(Extracted data entries)
________

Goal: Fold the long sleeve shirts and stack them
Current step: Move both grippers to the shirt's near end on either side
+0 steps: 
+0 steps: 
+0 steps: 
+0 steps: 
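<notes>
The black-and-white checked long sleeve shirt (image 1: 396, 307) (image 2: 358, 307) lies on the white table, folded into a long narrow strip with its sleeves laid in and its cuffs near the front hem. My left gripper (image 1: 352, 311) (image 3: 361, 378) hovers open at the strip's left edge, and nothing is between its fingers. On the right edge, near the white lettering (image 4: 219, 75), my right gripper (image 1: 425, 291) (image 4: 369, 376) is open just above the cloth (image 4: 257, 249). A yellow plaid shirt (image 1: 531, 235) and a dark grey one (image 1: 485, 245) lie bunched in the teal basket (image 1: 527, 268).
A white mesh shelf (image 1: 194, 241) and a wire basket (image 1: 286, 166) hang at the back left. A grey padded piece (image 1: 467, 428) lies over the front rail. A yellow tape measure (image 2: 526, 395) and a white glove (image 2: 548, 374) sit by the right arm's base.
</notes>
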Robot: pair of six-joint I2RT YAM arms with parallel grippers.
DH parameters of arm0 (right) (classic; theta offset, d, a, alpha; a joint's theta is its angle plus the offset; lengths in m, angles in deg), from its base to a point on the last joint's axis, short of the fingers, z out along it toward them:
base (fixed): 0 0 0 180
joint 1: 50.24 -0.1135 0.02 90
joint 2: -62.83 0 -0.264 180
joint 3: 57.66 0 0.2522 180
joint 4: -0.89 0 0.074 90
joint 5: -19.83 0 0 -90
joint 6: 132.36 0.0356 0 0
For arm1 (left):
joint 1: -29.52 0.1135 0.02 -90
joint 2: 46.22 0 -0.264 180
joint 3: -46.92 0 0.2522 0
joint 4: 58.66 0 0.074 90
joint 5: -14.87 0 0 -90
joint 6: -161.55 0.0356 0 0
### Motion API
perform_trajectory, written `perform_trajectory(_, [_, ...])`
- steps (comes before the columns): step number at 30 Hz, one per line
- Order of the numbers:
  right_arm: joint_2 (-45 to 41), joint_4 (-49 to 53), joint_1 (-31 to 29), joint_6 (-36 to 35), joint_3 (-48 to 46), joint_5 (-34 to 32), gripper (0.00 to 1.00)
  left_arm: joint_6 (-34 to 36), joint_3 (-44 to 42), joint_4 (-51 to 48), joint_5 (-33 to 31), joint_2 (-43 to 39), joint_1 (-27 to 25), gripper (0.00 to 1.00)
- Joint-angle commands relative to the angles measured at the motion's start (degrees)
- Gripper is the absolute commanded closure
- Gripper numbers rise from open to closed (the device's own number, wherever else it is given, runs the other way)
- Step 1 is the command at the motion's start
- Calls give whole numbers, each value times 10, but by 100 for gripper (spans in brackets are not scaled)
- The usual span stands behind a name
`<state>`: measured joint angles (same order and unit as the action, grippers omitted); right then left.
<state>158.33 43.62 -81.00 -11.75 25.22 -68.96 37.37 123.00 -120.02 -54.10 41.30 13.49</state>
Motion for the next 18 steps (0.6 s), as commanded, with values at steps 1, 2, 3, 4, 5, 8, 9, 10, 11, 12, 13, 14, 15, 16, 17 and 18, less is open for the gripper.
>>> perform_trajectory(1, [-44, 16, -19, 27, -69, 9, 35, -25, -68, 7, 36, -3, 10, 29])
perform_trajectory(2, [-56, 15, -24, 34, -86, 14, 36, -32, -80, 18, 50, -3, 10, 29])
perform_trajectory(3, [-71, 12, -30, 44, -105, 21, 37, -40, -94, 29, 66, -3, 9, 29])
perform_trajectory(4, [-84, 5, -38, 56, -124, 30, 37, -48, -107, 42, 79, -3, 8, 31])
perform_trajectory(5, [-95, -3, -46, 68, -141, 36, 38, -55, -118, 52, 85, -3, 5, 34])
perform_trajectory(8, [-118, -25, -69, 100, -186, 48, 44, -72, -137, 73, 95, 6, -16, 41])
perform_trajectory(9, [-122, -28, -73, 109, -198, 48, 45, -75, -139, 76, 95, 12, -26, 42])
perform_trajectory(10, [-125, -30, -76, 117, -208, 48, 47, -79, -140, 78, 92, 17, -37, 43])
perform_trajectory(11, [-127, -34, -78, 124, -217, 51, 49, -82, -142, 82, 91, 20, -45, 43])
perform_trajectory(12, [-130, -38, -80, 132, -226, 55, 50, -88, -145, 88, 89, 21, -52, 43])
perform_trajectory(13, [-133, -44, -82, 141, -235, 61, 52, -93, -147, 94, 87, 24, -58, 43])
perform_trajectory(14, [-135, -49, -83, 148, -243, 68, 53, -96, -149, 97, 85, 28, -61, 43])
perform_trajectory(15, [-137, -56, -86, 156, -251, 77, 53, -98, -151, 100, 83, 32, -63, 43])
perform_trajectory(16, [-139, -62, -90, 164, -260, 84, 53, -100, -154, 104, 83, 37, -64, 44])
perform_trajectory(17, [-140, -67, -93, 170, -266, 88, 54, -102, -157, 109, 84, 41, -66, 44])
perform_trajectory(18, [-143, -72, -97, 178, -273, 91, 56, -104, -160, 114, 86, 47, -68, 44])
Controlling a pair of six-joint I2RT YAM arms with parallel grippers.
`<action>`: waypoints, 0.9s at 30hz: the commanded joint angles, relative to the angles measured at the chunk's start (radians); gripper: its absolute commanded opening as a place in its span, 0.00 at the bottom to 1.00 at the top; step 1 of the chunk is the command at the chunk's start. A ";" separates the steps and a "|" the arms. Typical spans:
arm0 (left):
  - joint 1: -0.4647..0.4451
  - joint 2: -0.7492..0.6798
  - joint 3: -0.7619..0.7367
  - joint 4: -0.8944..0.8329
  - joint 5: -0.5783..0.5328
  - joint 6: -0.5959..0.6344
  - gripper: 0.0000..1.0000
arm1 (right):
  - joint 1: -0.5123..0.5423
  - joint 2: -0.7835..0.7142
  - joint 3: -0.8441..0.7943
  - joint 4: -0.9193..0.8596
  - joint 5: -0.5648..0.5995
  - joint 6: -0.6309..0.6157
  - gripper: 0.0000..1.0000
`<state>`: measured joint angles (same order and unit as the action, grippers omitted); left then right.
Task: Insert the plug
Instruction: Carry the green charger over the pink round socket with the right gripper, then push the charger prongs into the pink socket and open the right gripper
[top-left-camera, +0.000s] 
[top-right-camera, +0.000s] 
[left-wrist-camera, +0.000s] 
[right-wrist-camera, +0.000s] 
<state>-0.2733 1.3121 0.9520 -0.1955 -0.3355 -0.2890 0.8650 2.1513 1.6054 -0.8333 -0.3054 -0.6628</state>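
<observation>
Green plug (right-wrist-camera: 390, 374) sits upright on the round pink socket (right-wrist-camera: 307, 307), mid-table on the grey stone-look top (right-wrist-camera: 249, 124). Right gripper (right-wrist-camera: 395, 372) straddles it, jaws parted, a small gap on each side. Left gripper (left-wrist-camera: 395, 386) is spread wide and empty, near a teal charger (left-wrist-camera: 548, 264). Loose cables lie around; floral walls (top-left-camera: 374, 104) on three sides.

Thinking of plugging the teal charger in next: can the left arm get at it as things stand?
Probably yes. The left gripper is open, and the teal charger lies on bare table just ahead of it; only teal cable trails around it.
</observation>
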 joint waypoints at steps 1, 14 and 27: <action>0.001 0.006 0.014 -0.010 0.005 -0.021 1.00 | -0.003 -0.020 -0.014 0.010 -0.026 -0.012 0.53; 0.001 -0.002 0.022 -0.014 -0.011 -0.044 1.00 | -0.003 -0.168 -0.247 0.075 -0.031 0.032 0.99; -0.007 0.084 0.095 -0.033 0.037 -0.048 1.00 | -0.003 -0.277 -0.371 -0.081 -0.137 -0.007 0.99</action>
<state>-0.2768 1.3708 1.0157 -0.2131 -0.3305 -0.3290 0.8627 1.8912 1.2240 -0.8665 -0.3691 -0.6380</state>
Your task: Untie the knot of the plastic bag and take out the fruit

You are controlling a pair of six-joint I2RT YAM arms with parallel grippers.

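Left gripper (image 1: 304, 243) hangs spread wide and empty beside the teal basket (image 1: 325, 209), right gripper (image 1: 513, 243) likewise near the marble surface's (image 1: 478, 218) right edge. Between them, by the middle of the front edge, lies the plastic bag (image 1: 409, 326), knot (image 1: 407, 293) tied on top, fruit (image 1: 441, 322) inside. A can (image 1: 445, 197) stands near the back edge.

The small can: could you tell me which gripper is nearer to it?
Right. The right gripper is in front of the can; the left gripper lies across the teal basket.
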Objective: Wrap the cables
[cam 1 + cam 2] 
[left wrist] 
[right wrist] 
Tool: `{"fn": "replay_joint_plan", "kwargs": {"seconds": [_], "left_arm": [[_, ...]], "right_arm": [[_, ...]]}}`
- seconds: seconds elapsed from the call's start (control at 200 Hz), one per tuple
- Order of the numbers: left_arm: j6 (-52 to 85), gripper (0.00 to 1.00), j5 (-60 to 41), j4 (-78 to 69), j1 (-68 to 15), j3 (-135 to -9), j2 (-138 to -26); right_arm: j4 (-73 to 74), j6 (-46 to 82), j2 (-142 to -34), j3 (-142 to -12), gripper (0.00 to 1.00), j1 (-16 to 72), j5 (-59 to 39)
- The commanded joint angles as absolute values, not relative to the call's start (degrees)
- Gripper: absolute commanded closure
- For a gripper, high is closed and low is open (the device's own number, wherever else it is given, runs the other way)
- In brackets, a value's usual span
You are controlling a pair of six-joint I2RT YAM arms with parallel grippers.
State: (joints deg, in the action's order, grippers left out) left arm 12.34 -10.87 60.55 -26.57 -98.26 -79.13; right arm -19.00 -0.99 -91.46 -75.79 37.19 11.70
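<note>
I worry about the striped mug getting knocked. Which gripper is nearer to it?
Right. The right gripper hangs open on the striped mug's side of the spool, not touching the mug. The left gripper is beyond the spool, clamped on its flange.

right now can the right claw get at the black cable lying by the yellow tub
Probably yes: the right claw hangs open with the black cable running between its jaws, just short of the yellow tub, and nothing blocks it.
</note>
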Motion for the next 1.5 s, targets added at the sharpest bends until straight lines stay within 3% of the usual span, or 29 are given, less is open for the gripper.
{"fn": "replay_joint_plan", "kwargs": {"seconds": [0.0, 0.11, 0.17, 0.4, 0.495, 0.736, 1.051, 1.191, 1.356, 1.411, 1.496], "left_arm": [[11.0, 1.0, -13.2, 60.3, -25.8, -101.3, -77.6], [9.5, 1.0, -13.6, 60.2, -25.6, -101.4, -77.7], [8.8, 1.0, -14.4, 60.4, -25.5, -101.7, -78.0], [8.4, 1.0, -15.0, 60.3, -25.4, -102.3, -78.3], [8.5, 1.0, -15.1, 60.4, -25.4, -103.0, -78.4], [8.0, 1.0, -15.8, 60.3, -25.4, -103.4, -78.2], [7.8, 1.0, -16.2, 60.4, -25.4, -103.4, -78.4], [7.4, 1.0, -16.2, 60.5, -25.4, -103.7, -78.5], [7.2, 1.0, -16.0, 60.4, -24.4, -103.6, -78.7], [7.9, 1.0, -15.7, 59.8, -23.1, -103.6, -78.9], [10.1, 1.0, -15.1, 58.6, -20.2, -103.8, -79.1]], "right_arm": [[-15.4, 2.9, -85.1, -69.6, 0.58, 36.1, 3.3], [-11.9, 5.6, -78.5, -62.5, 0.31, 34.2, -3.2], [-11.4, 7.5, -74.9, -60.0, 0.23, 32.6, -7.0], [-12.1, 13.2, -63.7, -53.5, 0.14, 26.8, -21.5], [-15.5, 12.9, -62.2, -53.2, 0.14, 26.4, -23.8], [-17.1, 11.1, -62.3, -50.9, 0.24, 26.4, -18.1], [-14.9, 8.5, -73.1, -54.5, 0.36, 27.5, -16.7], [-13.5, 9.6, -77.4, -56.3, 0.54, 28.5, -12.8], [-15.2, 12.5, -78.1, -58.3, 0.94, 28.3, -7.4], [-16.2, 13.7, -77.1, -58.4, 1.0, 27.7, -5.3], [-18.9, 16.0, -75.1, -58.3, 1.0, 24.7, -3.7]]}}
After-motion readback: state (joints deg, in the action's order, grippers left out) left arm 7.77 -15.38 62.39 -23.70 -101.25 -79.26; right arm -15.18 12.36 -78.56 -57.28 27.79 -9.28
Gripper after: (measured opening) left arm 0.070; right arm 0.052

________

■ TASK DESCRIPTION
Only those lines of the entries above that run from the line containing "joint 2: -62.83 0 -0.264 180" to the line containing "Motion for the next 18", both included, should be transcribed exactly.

■ EXERCISE ANSWER
joint 2: -62.83 0 -0.264 180
joint 3: 57.66 0 0.2522 180
joint 4: -0.89 0 0.074 90
joint 5: -19.83 0 0 -90
joint 6: 132.36 0.0356 0 0
For arm1 (left):
joint 1: -29.52 0.1135 0.02 -90
joint 2: 46.22 0 -0.264 180
joint 3: -46.92 0 0.2522 0
joint 4: 58.66 0 0.074 90
joint 5: -14.87 0 0 -90
joint 6: -161.55 0.0356 0 0
### Motion API
perform_trajectory, written `perform_trajectory(_, [_, ...])`
- steps (comes before the columns): step number at 30 Hz, one per line
- Order of the numbers:
  right_arm: joint_2 (-45 to 41), joint_4 (-49 to 53), joint_1 (-31 to 29), joint_6 (-36 to 35), joint_3 (-48 to 46), joint_5 (-34 to 32), gripper (0.00 to 1.00)
  left_arm: joint_6 (-34 to 36), joint_3 (-44 to 42), joint_4 (-51 to 48), joint_5 (-33 to 31), joint_2 (-43 to 39), joint_1 (-27 to 25), gripper (0.00 to 1.00)
- Joint-angle commands relative to the angles measured at the motion's start (degrees)
- Gripper is the absolute commanded closure
- Gripper numbers rise from open to closed (the device's own number, wherever else it is given, runs the other way)
- Step 1 is the command at the motion's start
- Calls give whole numbers, each value times 10, but by 100 for gripper (spans in brackets are not scaled)
- The usual span stands behind a name
`<state>`: measured joint angles (same order and unit as the action, grippers omitted); right then left.
<state>158.33 43.62 -81.00 -11.75 25.22 -68.96 37.37 123.00 -120.02 -54.10 41.30 13.49</state>
Motion for the next 18 steps (0.6 s), as commanded, with values at steps 1, 2, 3, 4, 5, 8, 9, 10, 11, 12, 13, 14, 15, 16, 17 and 18, less is open for the gripper.

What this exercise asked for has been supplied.